The use of ventricular assist devices is not without technical problems and complications. The Randomized Evaluation of Mechanical Assistance for the Treatment of Congestive Heart Failure (REMATCH) trial was designed to compare the results of mechanical assistance versus the medical management for patients suffering from heart failure5. This trial results show device infection was 28%; bleeding events were 42%, and device malfunction 35%. This must be balanced with the overwhelming survival benefit of mechanical support. In the LVAD group, the corresponding survival rates were 48% at 12 months and 23% at 24 months, representing a relative risk reduction of death of 48% over the two-year period5.

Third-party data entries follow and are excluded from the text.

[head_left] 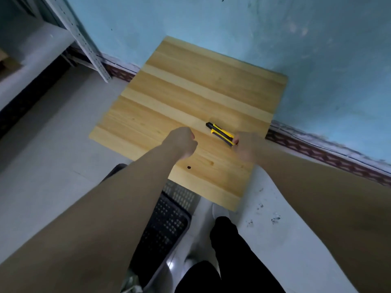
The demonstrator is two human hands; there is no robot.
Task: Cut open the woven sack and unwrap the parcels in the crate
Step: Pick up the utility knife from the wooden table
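Both hands reach forward over a square pale wooden bench [190,98] set against a blue painted wall [296,39]. Head view: the left hand [182,142] is curled into a loose fist, knuckles forward, grasping nothing, poised over the near half of the bench; contact with the wood cannot be told. The right hand [248,144] lies to its right, near the bench's right edge, with its fingers closed around the rear end of a yellow-and-black plastic utility knife [220,134]. The knife's body extends forward and leftward from the right hand, its black tip pointing toward the bench centre; the knife appears to lie along the wood, and the space between the two hands is bare timber. Whether the blade is extended cannot be told. A small dark spot [189,167] marks the wood just behind the left hand. Below the left forearm, at floor level, stands a dark perforated plastic crate [167,225], partly tucked beneath the near edge of the bench; its contents are hidden. Beside the crate, beneath the right forearm, a leg in black trousers [224,250] shows above a pale tiled floor [53,166]. Far beyond the left hand, a grey slotted metal shelf upright [84,39] leans across the corner.
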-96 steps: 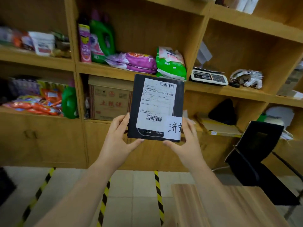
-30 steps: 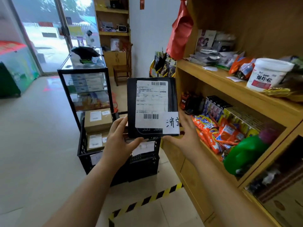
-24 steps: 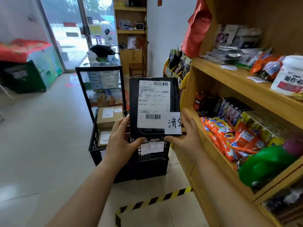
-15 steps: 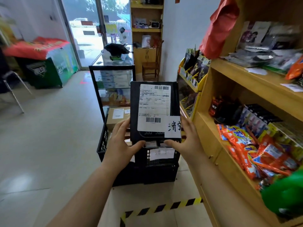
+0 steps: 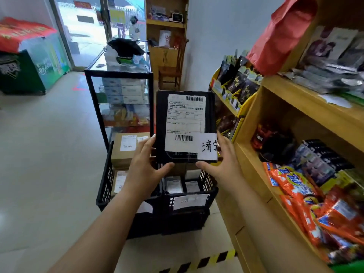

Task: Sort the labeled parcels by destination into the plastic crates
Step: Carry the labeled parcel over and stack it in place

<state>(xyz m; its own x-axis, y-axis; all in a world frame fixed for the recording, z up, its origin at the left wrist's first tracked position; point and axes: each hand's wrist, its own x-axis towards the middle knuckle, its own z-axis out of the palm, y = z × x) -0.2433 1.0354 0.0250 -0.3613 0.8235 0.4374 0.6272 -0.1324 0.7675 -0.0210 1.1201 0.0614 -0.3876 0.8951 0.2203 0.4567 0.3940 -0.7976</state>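
Observation:
I hold a flat black parcel (image 5: 160,123) upright in front of me; it carries a white shipping label and a handwritten destination slip at its lower right. My left hand (image 5: 142,170) grips its lower left edge and my right hand (image 5: 224,164) grips its lower right edge, thumbs under the bottom. Below it on the floor stand two black plastic crates side by side: the left crate (image 5: 106,184) holds brown cardboard parcels (image 5: 126,148), the right crate (image 5: 189,215) holds small parcels and bears a white paper tag on its front.
A wooden shelf unit (image 5: 279,107) full of snack packets runs along the right. A glass display case with a black frame (image 5: 118,95) stands behind the crates. Yellow-black tape (image 5: 206,261) marks the floor in front. Open tiled floor lies to the left.
I turned from the shelf wall toward the crates and have come closer to them; they now sit directly under the parcel. Both hands keep the same hold.

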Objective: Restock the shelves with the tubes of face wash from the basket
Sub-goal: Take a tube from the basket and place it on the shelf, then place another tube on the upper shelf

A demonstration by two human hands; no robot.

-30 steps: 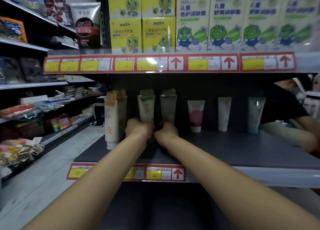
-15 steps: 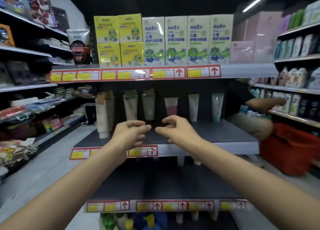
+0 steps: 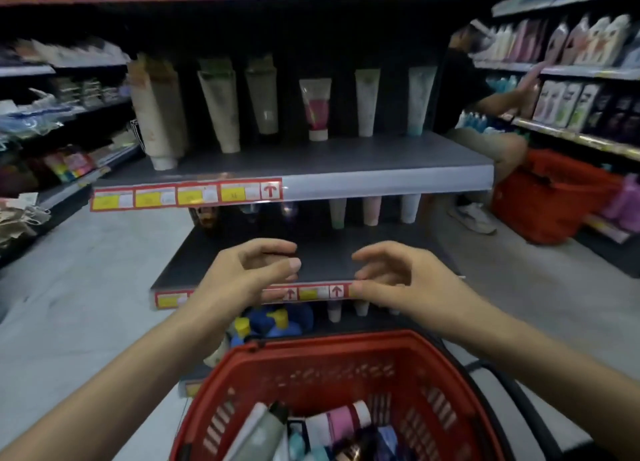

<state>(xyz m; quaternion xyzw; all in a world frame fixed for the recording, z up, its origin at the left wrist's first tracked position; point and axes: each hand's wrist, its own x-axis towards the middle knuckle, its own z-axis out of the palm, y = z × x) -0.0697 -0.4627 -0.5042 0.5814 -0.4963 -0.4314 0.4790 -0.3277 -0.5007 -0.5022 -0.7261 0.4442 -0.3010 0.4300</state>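
Note:
A red basket (image 3: 311,363) sits low in front of me with several face wash tubes (image 3: 332,426) lying in it. My left hand (image 3: 249,273) and my right hand (image 3: 391,277) hover above it, level with the lower shelf edge, fingers loosely curled and holding nothing. On the grey upper shelf (image 3: 346,169) several tubes stand on their caps in a row, among them two beige-green ones (image 3: 221,107) and a pink one (image 3: 316,107). A few more tubes (image 3: 372,211) stand at the back of the lower shelf (image 3: 207,270).
A crouching person (image 3: 478,114) reaches into the right-hand shelves beside a second red basket (image 3: 543,197). Blue bottles (image 3: 273,322) stand on the bottom shelf behind my basket. Stocked shelves line the left side, with grey floor (image 3: 86,287) between.
Both hands let go of the two beige-green tubes on the upper shelf and drew back and down. My view dropped, bringing the red basket into sight.

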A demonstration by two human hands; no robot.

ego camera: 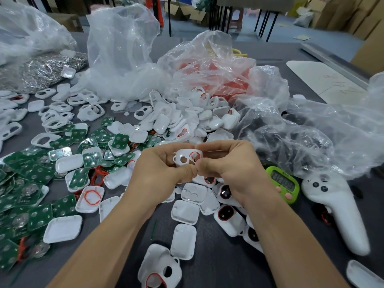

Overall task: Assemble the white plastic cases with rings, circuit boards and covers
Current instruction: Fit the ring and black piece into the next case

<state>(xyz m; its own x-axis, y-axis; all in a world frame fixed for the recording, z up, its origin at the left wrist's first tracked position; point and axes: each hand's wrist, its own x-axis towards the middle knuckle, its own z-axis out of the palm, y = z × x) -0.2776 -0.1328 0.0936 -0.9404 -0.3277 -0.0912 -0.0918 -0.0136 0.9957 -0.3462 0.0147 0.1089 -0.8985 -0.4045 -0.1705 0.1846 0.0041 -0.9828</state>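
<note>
While your left hand (162, 171) pinches the white case (181, 154) above the table (207, 256), hold it level; the red ring (195, 156) sits at its larger opening, so your right hand (226, 165), gripping the other end, should press evenly round the rim.

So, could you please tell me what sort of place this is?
Probably a small factory assembly bench: heaps of white plastic case shells and green rectangular circuit boards on a grey table, brown cardboard cartons stacked behind.
</note>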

Similar randomised data is lacking in post-cardiotomy failure, due to the ethical issues involved in randomising such patients, but; there is ample data from bridge to recovery and bridge to transplant ventricular assist therapy in the context of post-cardiotomy failure1,4.

The centrifugal pumps used in this case are easily available in most units without dedicated heart failure facilities and are easy to use and maintain. As the patient profiles accepted for coronary revascularisation are undergoing rapid changes towards performing revascularisation procedures in a high-risk population; the use of such devices pro-actively to help the myocardium recover is prudent. Patients can recover to lead a normal life after postcardiotomy heart failure if VAD therapy is instituted early.